### Problem description:
Only a number is wanted here: the count of lines in the entries below that include the word "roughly".

═══ Supplied material

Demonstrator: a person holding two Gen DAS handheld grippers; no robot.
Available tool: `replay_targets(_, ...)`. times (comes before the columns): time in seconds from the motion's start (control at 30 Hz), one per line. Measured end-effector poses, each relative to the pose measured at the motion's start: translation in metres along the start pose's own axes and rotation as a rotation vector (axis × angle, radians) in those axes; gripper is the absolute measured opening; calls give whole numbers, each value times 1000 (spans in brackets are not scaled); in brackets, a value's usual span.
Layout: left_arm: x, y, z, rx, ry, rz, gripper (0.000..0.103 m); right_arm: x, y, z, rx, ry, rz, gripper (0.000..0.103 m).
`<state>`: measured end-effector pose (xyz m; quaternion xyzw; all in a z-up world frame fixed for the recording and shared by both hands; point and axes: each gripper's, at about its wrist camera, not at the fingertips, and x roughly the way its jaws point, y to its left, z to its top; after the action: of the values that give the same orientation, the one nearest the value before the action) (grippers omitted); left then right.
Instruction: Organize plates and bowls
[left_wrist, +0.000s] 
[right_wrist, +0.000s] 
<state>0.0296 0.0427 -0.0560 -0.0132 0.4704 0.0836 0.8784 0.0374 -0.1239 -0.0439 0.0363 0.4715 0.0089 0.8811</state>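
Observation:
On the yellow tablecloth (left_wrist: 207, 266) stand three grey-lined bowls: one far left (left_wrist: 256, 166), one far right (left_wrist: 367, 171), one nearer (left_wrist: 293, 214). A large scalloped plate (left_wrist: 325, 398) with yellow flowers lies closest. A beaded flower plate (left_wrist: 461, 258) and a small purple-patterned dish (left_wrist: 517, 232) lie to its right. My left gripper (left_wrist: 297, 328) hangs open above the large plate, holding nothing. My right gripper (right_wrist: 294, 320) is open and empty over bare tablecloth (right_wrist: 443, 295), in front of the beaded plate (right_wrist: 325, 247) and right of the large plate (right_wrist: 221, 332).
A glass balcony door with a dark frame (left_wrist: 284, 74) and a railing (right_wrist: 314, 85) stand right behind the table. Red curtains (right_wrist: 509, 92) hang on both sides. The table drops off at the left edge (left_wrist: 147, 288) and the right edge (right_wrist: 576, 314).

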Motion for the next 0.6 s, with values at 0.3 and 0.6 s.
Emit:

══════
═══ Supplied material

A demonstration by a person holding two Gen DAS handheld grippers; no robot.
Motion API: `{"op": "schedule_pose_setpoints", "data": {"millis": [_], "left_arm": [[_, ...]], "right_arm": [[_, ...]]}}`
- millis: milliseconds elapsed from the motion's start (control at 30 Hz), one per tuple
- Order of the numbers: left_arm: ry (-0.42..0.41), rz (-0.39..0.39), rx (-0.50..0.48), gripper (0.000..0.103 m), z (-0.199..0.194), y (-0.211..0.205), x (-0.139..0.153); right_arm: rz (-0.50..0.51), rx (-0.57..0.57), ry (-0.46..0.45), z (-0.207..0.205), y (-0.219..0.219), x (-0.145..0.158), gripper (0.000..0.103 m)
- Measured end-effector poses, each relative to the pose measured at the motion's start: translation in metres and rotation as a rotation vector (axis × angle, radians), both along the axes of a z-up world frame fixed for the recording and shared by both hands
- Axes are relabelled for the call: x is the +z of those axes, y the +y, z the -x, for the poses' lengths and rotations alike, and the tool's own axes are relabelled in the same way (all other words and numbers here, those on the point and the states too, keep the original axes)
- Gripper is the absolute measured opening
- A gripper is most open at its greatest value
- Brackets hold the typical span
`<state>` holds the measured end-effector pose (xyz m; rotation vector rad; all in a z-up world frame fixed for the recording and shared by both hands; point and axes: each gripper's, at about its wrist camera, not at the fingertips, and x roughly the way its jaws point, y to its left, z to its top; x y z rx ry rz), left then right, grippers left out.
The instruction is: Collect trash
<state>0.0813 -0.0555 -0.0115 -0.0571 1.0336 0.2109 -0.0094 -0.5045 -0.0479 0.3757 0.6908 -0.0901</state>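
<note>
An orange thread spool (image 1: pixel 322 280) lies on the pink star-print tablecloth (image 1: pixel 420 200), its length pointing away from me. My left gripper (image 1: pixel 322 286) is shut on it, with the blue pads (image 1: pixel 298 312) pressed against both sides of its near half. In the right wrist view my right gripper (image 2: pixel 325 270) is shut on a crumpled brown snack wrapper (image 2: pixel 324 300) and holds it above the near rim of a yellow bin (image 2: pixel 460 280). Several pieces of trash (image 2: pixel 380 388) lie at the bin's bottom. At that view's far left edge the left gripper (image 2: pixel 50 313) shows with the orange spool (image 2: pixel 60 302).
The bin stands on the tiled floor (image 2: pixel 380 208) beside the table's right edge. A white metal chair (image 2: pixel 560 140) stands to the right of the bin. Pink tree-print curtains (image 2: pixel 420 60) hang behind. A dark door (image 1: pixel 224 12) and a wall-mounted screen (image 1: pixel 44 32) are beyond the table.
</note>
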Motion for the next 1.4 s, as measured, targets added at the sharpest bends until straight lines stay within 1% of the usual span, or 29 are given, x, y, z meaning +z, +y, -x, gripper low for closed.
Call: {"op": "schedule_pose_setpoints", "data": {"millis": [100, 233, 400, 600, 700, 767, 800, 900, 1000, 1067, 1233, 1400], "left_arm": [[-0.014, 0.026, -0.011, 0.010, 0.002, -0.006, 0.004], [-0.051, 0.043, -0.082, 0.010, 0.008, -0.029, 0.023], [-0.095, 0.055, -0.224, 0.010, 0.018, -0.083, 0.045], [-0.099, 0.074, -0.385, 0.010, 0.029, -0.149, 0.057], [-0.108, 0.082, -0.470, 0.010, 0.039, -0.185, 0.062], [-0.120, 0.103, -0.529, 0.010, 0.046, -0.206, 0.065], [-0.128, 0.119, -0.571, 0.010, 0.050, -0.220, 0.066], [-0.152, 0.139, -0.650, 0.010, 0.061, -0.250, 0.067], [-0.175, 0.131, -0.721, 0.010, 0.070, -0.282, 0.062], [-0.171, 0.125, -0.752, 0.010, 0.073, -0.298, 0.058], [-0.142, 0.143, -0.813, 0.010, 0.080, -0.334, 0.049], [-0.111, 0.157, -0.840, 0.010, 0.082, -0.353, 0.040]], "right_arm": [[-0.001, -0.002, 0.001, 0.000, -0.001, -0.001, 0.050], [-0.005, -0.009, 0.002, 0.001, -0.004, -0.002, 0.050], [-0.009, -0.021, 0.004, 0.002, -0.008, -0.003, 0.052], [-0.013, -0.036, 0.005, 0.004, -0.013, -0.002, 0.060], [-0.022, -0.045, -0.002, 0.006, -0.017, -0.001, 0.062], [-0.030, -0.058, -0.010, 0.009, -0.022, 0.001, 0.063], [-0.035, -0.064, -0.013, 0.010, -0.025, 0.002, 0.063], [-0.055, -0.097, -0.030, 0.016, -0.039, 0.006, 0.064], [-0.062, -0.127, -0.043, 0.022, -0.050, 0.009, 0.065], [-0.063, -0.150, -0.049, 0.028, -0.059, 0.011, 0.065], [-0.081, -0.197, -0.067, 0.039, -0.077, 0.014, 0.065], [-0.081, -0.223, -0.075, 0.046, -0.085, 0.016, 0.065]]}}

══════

### Reply:
2